Exercise aim — Locate the line that contains "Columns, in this" in the data that follows. Copy it and every subsequent line to the end, exactly, excluding pictures.

Dataset content —
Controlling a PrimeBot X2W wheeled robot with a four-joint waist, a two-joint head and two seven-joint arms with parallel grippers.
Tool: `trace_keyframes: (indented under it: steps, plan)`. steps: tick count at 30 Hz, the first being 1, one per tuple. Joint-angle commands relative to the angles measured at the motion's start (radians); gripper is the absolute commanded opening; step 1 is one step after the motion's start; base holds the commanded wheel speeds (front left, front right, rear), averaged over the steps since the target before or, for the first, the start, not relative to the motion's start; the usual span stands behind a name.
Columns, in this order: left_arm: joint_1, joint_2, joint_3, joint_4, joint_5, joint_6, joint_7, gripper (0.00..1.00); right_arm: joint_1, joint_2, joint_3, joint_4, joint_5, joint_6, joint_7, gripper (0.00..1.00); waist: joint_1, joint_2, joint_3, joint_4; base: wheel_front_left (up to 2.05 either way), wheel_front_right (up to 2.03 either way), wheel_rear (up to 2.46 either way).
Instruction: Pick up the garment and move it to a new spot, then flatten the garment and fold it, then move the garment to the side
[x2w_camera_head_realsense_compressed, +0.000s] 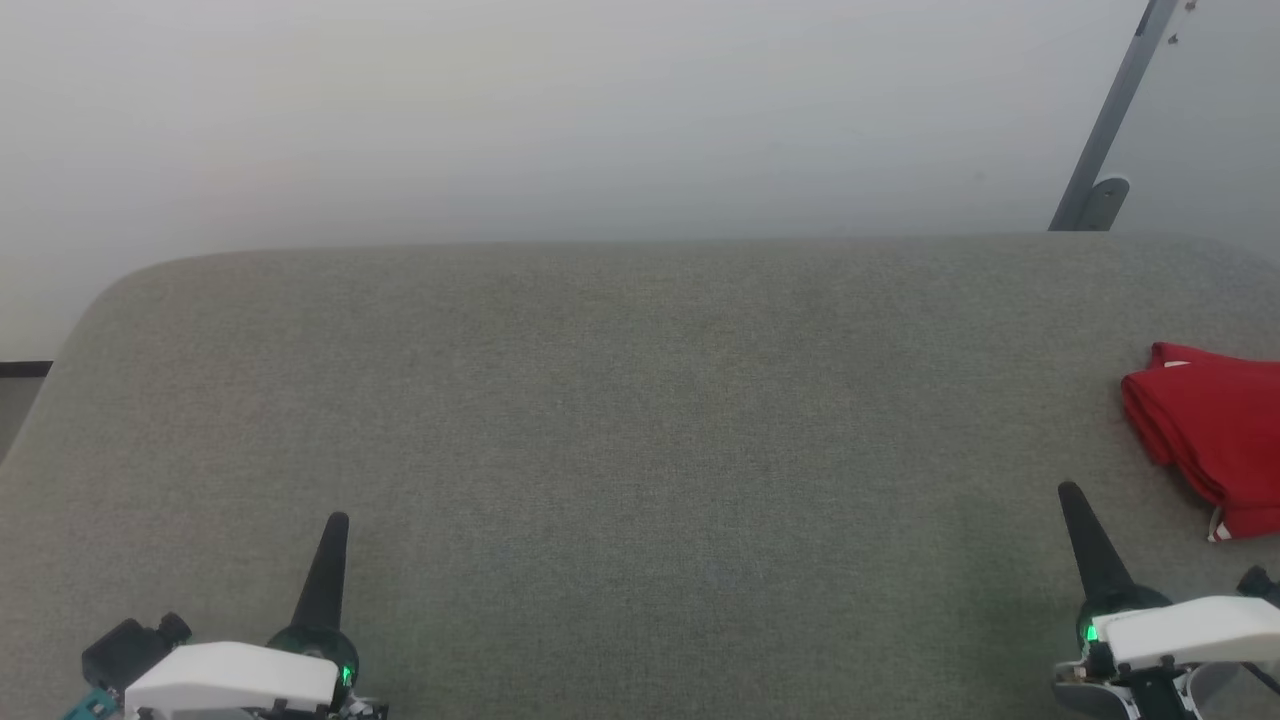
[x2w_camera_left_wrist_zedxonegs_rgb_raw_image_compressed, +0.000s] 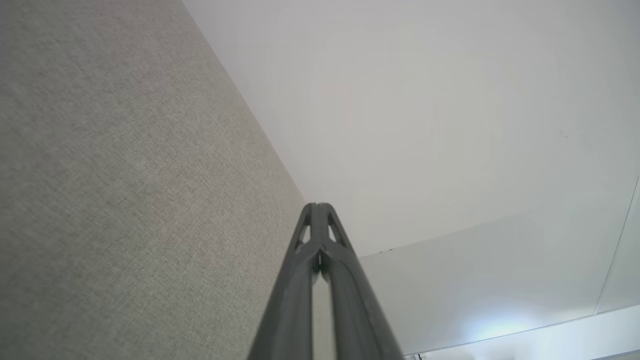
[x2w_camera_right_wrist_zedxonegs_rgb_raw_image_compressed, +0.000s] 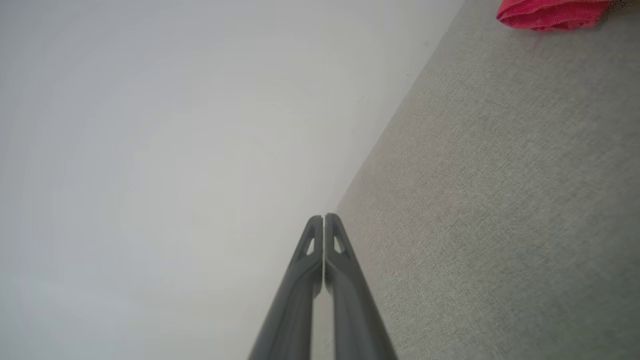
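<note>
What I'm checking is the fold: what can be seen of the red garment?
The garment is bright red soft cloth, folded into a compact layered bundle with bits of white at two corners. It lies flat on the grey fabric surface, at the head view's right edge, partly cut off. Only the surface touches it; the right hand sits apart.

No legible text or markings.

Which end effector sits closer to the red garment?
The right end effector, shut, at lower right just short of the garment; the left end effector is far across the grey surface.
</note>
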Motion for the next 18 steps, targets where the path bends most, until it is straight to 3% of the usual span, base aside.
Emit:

Solution to the exercise —
Columns, in this order: left_arm: joint_1, joint_2, joint_3, joint_4, joint_5, joint_6, joint_7, gripper (0.00..1.00); right_arm: joint_1, joint_2, joint_3, joint_4, joint_5, joint_6, joint_7, gripper (0.00..1.00); waist: joint_1, joint_2, joint_3, joint_4; base: wheel_front_left (up to 2.05 either way), wheel_front_right (up to 2.03 either way), wheel_rear (up to 2.46 either way).
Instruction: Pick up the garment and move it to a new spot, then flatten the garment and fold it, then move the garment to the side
[x2w_camera_head_realsense_compressed, +0.000s] 
[x2w_camera_left_wrist_zedxonegs_rgb_raw_image_compressed, +0.000s] 
[x2w_camera_right_wrist_zedxonegs_rgb_raw_image_compressed, +0.000s] 
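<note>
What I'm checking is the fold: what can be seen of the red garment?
The garment is bright red soft cloth, folded into a compact layered bundle with bits of white at two corners. It lies flat on the grey fabric surface, at the head view's right edge, partly cut off. Only the surface touches it; the right hand sits apart.

No legible text or markings.

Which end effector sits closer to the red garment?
The right end effector, shut, at lower right just short of the garment; the left end effector is far across the grey surface.
</note>
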Motion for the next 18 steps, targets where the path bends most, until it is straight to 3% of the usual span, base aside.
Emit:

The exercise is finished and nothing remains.